It’s mildly amusing and more annoying than anything else to watch people get so worked up about the “birther” conspiracy that is going around the United States. Of course those who believe such things can’t be reasoned with in any sort of logic at all, so it is probably best not to bother.
The conversations on Facebook of course are reaching epic proportions and yet, there is this funny little detail that everyone seems not to remember; that congress had to have a special ruling to allow John McCain to run.
John McCain was born in Panama to US Military parents. The complicating factor in this is what the phrase “natural-born citizen” means. The original phrasing said this:
“No person except a natural born Citizen, or a Citizen of the United States, at the time of the Adoption of this Constitution, shall be eligible to the Office of President; neither shall any Person be eligible to that Office who shall not have attained to the Age of thirty-five Years, and been fourteen Years a Resident within the United States.”
Natural born or a citizen – because after all, George Washington and the others that followed after him were originally British citizens, so they had to state it that way.
Barack Obama follows in a long list of candidates whose opponents have argued their eligibility according to the “natural-born” clause.
“Chester A. Arthur (1829–1886), 21st president of the United States, was rumored to have been born in Canada to Irish parents. This was never demonstrated by his Democratic opponents, although Arthur Hinman, an attorney who had investigated Arthur’s family history, raised the objection during his vice-presidential campaign and after the end of his presidency.”
Why does this matter? Interpretations abound. What it demonstrates is several things: 1) the founders put the clause in the constitution for a reason 2) people interpret it according to their own prejudices of what they think it should mean. It is not completely clear.

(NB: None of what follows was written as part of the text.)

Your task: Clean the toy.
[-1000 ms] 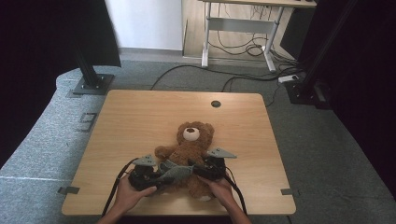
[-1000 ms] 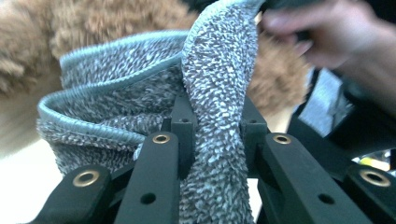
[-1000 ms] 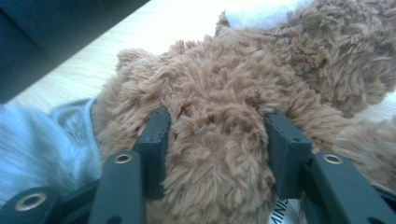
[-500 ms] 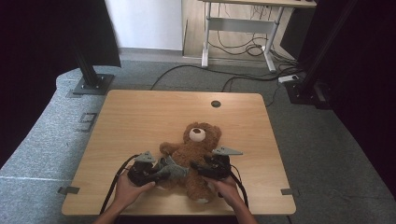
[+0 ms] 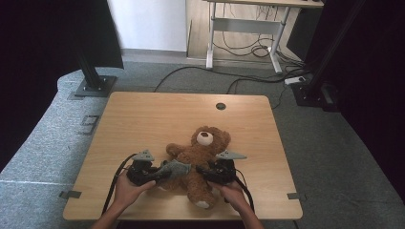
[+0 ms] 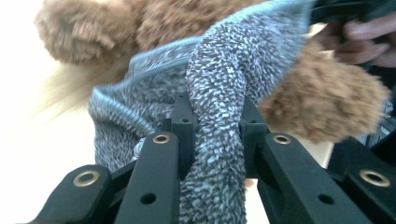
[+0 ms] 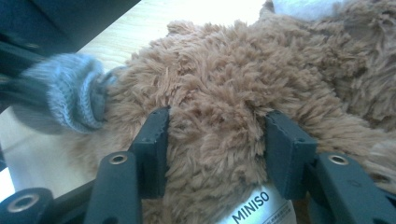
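Both forearms come in from the near edge, each hand wrapped around a black two-jaw gripper, the two pointing inward toward each other. The left gripper has its jaws clamped tight on a fold of speckled grey knitted cloth that rises between its pads. The right gripper has just been closing; its jaws flank a bulge of the brown plush teddy bear, the pads apparently pressing into the fur, though the pile hides the contact.
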`<action>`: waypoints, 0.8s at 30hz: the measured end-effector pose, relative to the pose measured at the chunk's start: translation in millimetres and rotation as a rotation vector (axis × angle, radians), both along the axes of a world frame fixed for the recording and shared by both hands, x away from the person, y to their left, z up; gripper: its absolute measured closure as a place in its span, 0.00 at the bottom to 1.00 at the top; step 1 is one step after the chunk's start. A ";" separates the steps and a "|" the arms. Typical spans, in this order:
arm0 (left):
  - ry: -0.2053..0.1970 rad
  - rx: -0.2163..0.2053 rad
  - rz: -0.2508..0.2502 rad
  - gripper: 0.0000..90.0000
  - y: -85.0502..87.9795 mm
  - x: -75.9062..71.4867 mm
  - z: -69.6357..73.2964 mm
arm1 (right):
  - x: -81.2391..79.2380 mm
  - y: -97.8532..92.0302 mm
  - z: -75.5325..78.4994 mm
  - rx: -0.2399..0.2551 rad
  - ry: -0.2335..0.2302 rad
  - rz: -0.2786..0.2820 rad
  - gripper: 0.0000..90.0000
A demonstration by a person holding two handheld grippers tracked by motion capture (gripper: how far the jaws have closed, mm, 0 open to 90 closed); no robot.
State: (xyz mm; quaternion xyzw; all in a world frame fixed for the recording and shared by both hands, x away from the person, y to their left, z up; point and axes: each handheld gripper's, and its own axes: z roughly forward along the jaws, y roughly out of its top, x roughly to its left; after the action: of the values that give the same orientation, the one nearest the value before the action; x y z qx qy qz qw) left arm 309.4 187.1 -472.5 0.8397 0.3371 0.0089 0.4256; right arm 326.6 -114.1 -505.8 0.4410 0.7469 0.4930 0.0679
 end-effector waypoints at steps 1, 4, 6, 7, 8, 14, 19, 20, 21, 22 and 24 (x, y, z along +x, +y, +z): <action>0.000 0.000 0.000 0.82 0.0 0.0 0.0 | 0.0 0.0 0.0 0.000 0.000 0.000 0.53; -0.037 -0.001 -0.041 0.82 -7.0 -11.6 11.1 | -0.1 2.2 -1.6 -0.008 -0.010 -0.016 0.55; -0.047 -0.001 -0.070 0.82 -13.2 -17.2 15.0 | -0.1 3.3 -2.5 -0.008 -0.012 -0.028 0.55; -0.047 -0.006 -0.088 0.82 -16.3 -19.6 16.0 | -0.1 3.3 -2.5 -0.008 -0.012 -0.028 0.55; -0.049 -0.010 -0.107 0.82 -19.4 -21.8 16.9 | -0.4 3.5 -2.6 -0.007 -0.010 -0.031 0.55; -0.030 -0.005 -0.148 0.82 -36.2 -23.1 10.0 | -0.9 3.2 -3.5 0.002 -0.013 -0.035 0.55; 0.006 0.015 -0.138 0.82 -41.7 -16.5 -5.6 | -0.8 1.6 -4.6 0.021 -0.005 -0.033 0.55; 0.006 0.019 -0.135 0.82 -42.2 -15.9 -7.5 | -0.6 1.3 -4.9 0.026 -0.004 -0.031 0.55; 0.008 0.025 -0.132 0.82 -42.6 -14.8 -9.7 | -0.4 1.3 -5.2 0.030 -0.004 -0.030 0.55; 0.017 0.032 -0.126 0.82 -41.9 -12.3 -13.5 | -0.1 1.2 -5.3 0.034 -0.002 -0.029 0.55; 0.021 0.031 -0.122 0.82 -40.9 -11.1 -14.8 | -0.3 1.3 -5.2 0.036 -0.001 -0.028 0.55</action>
State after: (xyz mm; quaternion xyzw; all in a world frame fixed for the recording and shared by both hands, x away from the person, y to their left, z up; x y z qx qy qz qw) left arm 298.2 146.3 -487.3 0.8652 0.2897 -0.0208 0.4088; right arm 326.2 -112.8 -511.0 0.4521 0.7318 0.5055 0.0672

The people who wrote it are dead now as well, so we can’t ask them. What I am guessing they didn’t intend however was for that phrase to be a weapon against someone simply because people dislike their policies. The Democrats used it against John McCain and the Republicans against Barack Obama. Each interpreting it according to what they felt it should mean.
This is what we do with the Bible. On many issues, both sides are absolutely convinced their interpretation is the right one. We use the Bible as weapons against the people whose behavior we don’t like. But interpretations are never that easy. Sure there are things that are cut and dried, “Do not murder” is pretty clear. But there is debate over whether this then applies to warfare as well. Does it? Both sides are pretty sure they are right in their interpretation. I can only say “I don’t know.”
I have heard good arguments on both sides over many issues, and have reached a conclusion: far too often we fail to hear each other. We fail to be civil. We fail to go about convincing each other in the right way.
I used to read the Bible thinking it would give me all the answers. Instead, truthfully the I got more questions than answers.
But I learned that there is a way of interpreting and asking that follows in step with the command “act justly, love mercy and walk humbly with your God.” One that involves listening and compassion and not jumping to conclusions and being “easily angered.”
As with the term “natural-born citizen,” sometimes there is more than one valid answer, even though we would like there not to be. In the end, having that right answer may just make us a “sounding gong or a tinkling cymbal,” because without listening with love, is for nothing.